DESCRIPTION OF THE TASK: State how many lines in the listing below include the string "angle". The answer is the number alone.

ENTRIES SUPPLIED:
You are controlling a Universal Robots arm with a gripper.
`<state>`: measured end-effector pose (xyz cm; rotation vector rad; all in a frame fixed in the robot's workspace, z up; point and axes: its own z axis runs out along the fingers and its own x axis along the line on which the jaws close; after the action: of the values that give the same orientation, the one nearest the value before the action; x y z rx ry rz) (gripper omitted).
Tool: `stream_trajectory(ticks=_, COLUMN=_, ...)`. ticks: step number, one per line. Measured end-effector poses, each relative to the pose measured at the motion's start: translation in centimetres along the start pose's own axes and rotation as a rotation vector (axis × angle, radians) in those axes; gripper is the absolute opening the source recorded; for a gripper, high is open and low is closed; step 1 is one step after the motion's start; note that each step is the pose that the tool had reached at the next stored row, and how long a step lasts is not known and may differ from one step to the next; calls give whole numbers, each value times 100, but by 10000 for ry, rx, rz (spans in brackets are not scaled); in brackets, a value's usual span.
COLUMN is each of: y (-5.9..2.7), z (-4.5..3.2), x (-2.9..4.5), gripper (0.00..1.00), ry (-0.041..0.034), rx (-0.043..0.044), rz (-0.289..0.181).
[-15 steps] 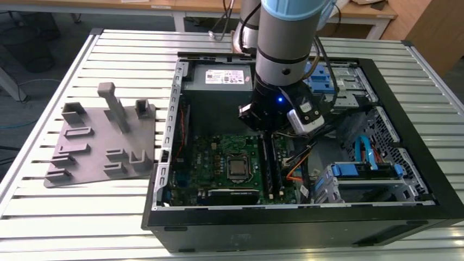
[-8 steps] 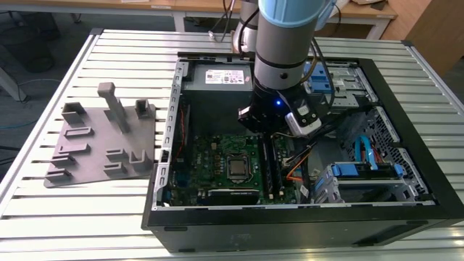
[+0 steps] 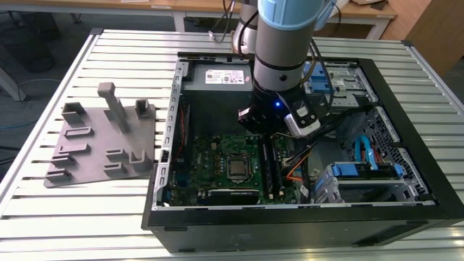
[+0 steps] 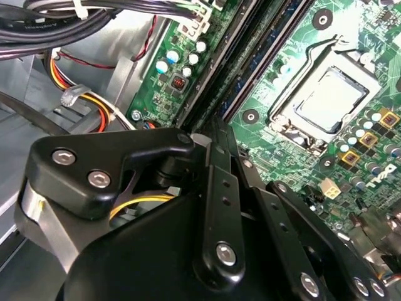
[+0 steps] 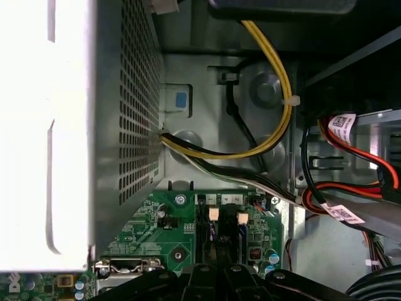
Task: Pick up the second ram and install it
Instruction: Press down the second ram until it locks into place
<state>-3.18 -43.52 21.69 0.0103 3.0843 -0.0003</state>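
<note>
Directly below the gripper, the second ram sits slotted.

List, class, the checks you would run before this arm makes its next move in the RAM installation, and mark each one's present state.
1. Gripper is down inside the case, over the memory slots: ok.
2. Second ram is held in the gripper: cannot tell.
3. Slot latches are open: cannot tell.
4. CPU socket is apart from the gripper: ok.
5. Yellow cable loops along the case wall, away from the slots: ok.
6. Fixture tray lies outside the case, apart from the arm: ok.
</note>
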Motion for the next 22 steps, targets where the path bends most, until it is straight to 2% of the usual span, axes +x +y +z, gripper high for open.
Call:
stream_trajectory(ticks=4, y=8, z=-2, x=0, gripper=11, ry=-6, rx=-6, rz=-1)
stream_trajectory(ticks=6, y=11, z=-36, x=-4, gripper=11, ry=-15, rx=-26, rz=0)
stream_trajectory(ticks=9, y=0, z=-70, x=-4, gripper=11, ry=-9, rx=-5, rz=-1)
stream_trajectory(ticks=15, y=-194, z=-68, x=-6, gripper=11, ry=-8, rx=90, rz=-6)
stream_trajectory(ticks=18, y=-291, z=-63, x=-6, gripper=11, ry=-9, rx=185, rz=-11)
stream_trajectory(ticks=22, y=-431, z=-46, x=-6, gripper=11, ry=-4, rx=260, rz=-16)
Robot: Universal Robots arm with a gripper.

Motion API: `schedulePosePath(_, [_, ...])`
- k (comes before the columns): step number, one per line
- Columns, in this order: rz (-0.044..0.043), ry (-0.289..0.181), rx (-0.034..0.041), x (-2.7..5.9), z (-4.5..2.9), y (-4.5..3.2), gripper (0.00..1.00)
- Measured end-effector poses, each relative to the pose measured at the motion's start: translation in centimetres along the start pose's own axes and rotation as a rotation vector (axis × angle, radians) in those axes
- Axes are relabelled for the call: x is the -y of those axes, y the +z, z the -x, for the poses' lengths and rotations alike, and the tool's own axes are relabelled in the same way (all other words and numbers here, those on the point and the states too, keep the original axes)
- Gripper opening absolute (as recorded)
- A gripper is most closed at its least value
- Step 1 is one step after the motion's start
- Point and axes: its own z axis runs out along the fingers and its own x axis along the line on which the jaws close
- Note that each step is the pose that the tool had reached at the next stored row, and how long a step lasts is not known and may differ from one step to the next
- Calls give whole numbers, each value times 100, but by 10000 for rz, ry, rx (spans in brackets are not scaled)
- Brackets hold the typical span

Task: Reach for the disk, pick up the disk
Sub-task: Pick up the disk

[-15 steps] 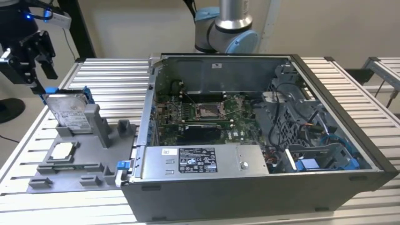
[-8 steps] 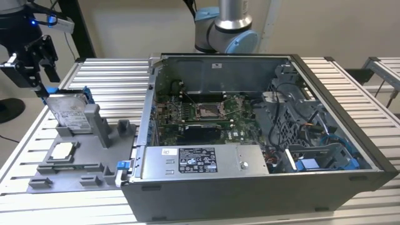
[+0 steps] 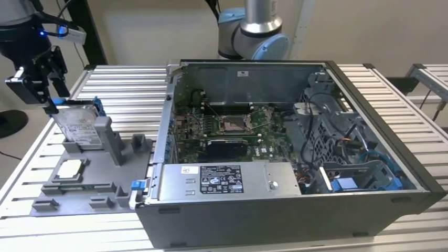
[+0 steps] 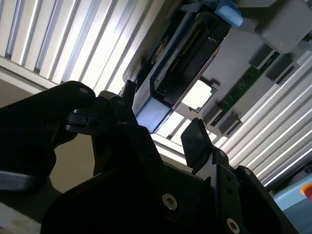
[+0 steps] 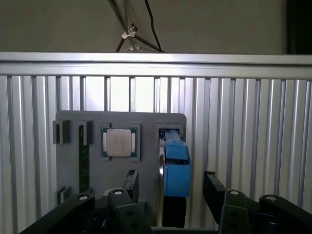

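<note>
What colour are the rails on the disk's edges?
Blue. The rails show best in the first wrist view.

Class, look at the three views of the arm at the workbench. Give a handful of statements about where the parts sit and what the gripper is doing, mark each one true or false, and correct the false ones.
1. The disk stands on edge in the grey fixture. True.
2. The gripper is shut on the disk. False: it is open. In the first wrist view its fingers sit either side of the disk's blue end, with a gap on each side.
3. The small square chip lies inside the computer case. False: it lies on the grey fixture, near the disk.
4. The computer case is open, with its board showing. True.
5. The fixture sits to the exterior view's right of the case. False: it sits to its left.
</note>
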Motion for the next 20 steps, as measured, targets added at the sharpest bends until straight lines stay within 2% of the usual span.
schedulePosePath(20, [2, 6, 0, -4, 3, 365, 100])
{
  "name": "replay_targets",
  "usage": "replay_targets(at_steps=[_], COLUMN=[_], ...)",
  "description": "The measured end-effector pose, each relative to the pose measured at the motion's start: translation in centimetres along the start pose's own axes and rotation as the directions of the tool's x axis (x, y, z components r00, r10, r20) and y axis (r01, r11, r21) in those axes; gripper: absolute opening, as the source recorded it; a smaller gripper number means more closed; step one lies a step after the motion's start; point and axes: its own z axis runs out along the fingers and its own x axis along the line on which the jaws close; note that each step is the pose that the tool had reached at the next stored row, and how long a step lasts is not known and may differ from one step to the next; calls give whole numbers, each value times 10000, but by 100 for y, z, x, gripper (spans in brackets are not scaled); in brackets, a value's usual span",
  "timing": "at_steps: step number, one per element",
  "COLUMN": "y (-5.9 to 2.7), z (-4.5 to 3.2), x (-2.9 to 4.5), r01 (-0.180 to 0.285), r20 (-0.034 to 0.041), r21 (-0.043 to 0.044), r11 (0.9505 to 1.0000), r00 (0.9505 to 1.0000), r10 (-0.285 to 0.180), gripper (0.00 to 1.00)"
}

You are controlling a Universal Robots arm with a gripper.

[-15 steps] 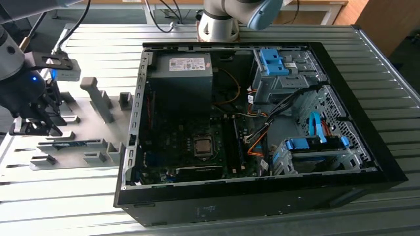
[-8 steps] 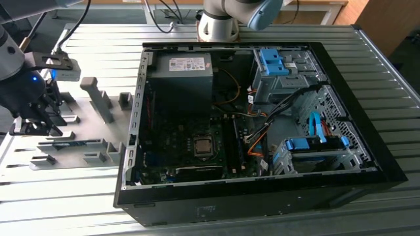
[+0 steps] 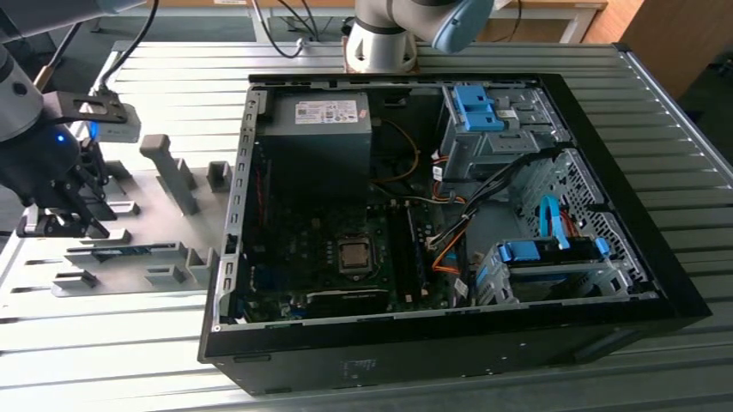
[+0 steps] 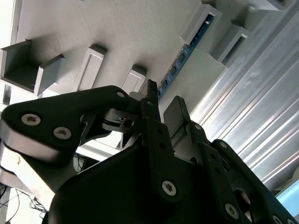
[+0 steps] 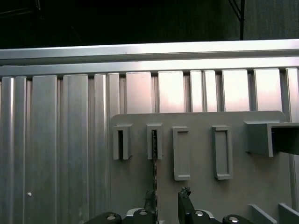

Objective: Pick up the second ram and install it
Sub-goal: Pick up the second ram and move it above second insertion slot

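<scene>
1. Zero steps finished, by our read: the second ram [image 4: 184, 53] isn't lifted yet, so the pick-up and the whole install are left.
2. One claw [image 4: 163, 100], nearest to us. Its jaws stand apart w/ a gap wider than the stick, so it's open and gripping nothing. In the exterior view it hangs low over the grey fixture plate [image 5: 201, 154], at the exterior view's left.
3. One blue ram stick, on edge in its holder on the plate. It's approx. in line w/ the claw's gap and its near end is just by the fingertips [image 4: 150, 91]. We can't tell if a fingertip touches it.
4. One plate carrying 4 small holders [image 5: 223, 151] in a row in the first wrist view, plus 1 bigger block [image 5: 259, 137]. The ram sits in 1 of the holders.
5. One ribbed metal desk [image 3: 481, 60] under everything.
6. One PC case [image 3: 401, 365], farther off and well apart from the claw. It lies side-open at the exterior view's right of the plate.
7. Inside the case: 1 power supply [image 3: 315, 129], 1 motherboard [image 3: 309, 249] and 2 groups of bright-blue drive-bay clips [image 3: 475, 107]. The ram slots are too dark for us to count, or to say what's seated.
</scene>
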Motion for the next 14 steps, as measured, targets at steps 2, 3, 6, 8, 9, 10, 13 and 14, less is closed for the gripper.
replay_targets(at_steps=[2,3,6,8,9,10,13,14], y=[3,5,5,6,6,7,8,8], z=[9,17,55,82,96,110,155,167], x=[17,23,24,26,28,30,37,40], r01=[66,96,106,107,107,106,107,108], r20=[-4,-4,-4,-4,-5,-5,-4,-5], r21=[-4,-3,-4,-4,-4,-5,-4,-6], r11=[10000,10000,9999,9999,9999,9999,9999,9999], r00=[10000,10000,9999,9999,9999,9999,9999,9999], r10=[-66,-96,-106,-107,-107,-106,-107,-108], gripper=[33,33,33,33,33,33,33,33])
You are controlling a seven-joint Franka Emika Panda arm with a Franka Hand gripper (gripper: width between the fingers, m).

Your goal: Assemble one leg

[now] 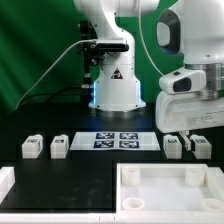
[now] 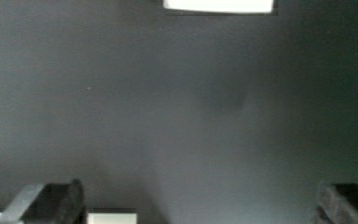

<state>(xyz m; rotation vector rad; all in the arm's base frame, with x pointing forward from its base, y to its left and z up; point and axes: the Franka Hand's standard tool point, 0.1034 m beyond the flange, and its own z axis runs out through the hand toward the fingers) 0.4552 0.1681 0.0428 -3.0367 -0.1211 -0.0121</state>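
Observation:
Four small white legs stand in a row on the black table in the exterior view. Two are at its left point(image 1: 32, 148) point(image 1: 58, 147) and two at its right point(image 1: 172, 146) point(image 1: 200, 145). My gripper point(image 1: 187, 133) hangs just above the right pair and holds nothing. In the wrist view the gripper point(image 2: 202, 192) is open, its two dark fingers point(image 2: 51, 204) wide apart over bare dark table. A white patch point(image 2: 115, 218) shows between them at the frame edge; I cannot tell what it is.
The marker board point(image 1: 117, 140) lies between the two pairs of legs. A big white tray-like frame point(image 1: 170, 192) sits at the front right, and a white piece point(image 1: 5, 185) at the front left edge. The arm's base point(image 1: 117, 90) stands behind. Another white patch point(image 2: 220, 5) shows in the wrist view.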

OUTPUT: 2